The crux of the matter is this. The West led by the USA believes (wrongly or rightly) that Ethiopian political and social elites are incapable of resolving the country’s crisis. Therefore, the US designs, engineers, leads, and manages foreign policy instruments with a mindset that it must fill a “void in Ethiopia’s governance. The social base of their current argument is the harm on Tigrean Ethiopians inflicted by Amhara militia, Fano, administrators as well as by Eritrean forces. 

The cohort of influencers include corporate media, legislators, policy, and decision-makers as well as human rights organizations. Today, these influencers dictate what is good for Ethiopians and other Africans. In short, the USA and its institutions are treating Ethiopians as immature.

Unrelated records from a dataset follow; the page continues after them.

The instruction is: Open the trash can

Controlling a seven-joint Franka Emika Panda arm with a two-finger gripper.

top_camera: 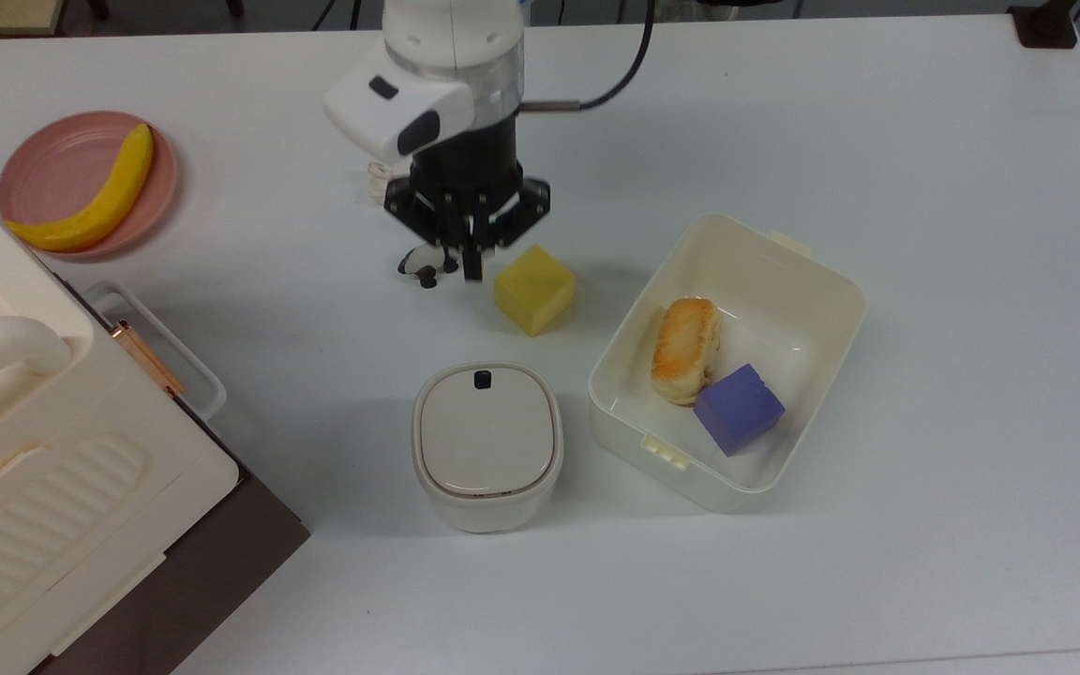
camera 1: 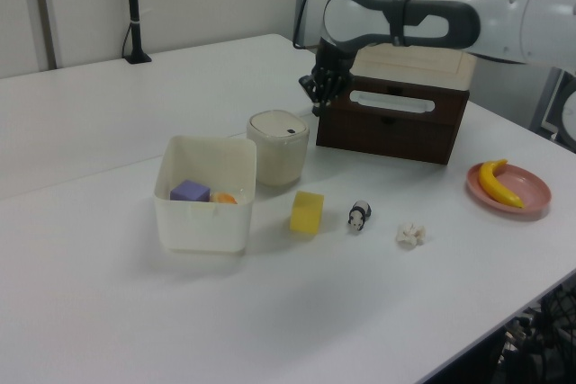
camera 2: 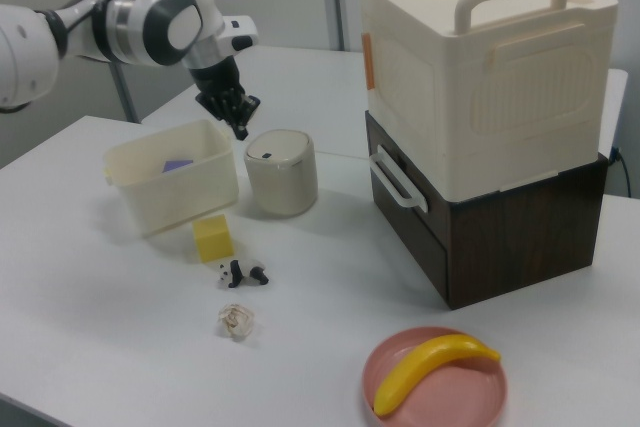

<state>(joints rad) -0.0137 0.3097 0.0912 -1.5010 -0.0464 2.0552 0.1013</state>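
trash can (top_camera: pixel 487 445) – light, rigid plastic, lid shut | take hold: press black button (top_camera: pixel 482 379), don't pinch | claw (top_camera: pixel 472 272) fingers together, empty, above the tabletop (top_camera: pixel 924 141)

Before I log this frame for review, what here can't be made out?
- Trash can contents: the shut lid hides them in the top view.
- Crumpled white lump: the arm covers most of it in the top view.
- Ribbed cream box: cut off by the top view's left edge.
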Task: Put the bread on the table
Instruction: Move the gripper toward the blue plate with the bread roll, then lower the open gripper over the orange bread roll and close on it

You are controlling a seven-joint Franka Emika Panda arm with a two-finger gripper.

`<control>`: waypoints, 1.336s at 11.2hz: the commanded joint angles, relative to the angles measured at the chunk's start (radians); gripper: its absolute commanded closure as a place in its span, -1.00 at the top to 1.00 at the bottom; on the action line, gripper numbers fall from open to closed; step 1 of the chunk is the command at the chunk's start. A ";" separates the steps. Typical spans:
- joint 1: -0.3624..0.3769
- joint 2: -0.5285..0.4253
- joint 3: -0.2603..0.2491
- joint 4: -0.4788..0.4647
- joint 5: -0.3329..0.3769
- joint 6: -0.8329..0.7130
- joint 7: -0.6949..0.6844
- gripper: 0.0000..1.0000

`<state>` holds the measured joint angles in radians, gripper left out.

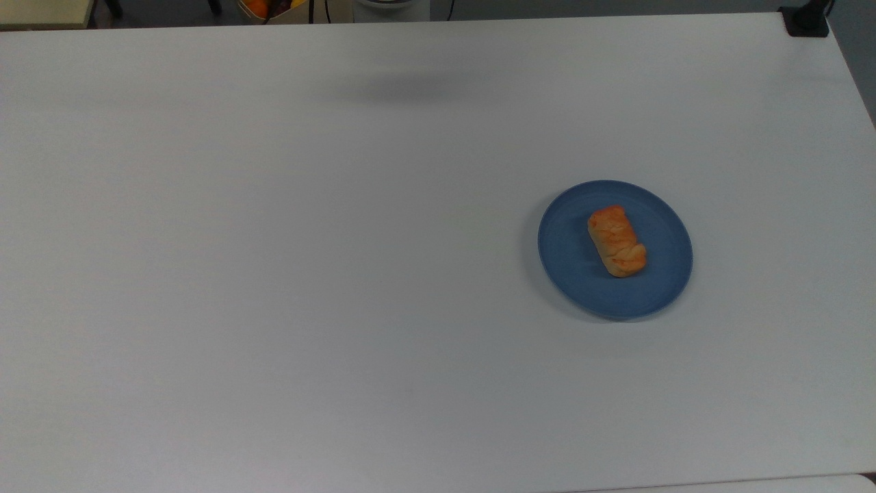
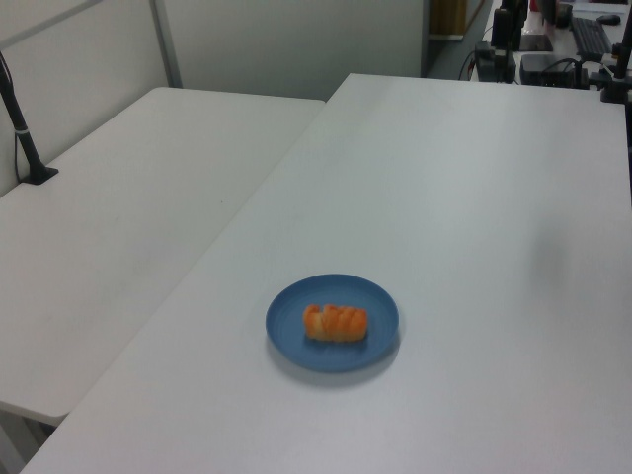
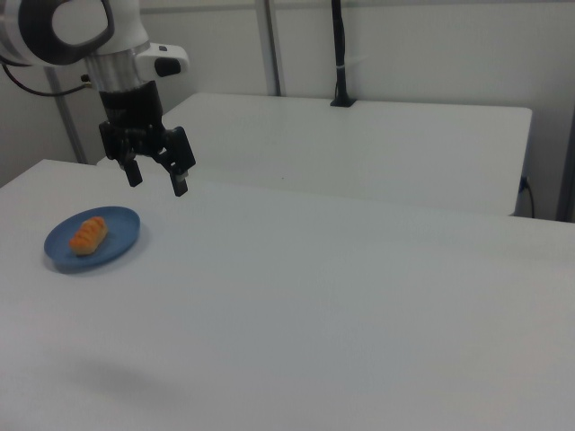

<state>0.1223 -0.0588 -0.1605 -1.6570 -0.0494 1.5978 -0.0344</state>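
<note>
The bread (image 1: 616,240) is a small golden-orange roll lying on a round blue plate (image 1: 657,287) on the white table (image 1: 274,274). In the left view the bread (image 2: 335,323) rests at the middle of the plate (image 2: 296,346). In the right view the bread (image 3: 89,234) and plate (image 3: 121,242) sit at the right view's left, on the table (image 3: 314,314). My gripper (image 3: 156,179) hangs open in the air, above and to the right view's right of the plate, with nothing between its fingers.
A second white table (image 2: 118,217) stands beside mine, with a black post (image 2: 25,138) clamped at its edge. A black clamp (image 1: 806,20) sits on the table's far right corner in the top view. Desk equipment (image 2: 553,59) lies beyond the far end in the left view.
</note>
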 commanded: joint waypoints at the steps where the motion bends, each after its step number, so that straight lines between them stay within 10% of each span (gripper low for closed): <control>1: 0.002 0.011 -0.004 0.035 0.011 -0.019 -0.012 1.00; 5: 0.023 0.045 0.013 0.043 0.019 -0.006 0.004 1.00; 15: 0.431 0.187 0.027 0.071 0.003 0.160 0.195 1.00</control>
<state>0.4764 0.0760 -0.1226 -1.5992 -0.0478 1.6994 0.1255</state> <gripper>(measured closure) 0.000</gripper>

I subscribe to the overarching and painful theme that insurgency, civil war, targeted ethnic killings, rape, displacement of millions, revenge and counter revenge and destruction of socioeconomic and physical infrastructure in Ethiopia are an affront to our common humanity. However, it is important to remember these tragic occurrences did not just erupt after November 2021. Subdued and cleverly managed by Ethiopia’s rulers, targeted ethnic killings, ethnic cleansing, massive displacements of Indigenous people based on ethnic affiliation began in the 1970s. They continue unabated to this day. These degraded the entire Ethiopian society. 

The uncommon phenomenon of “Western Tigray” became common post 1991 when the TPLF took political power. It gained prominence after the TPLF initiated civil war of November 4, 2021. The “big elephant in the room” that popularized and internationalized the term “Western Tigray” as a vital and legitimate component of Greater Tigray is the symmetry between TPLF policy claim and public policy concerning forcibly annexed lands on the one hand and the legitimacy granted by the USA-led West to this claim on the other.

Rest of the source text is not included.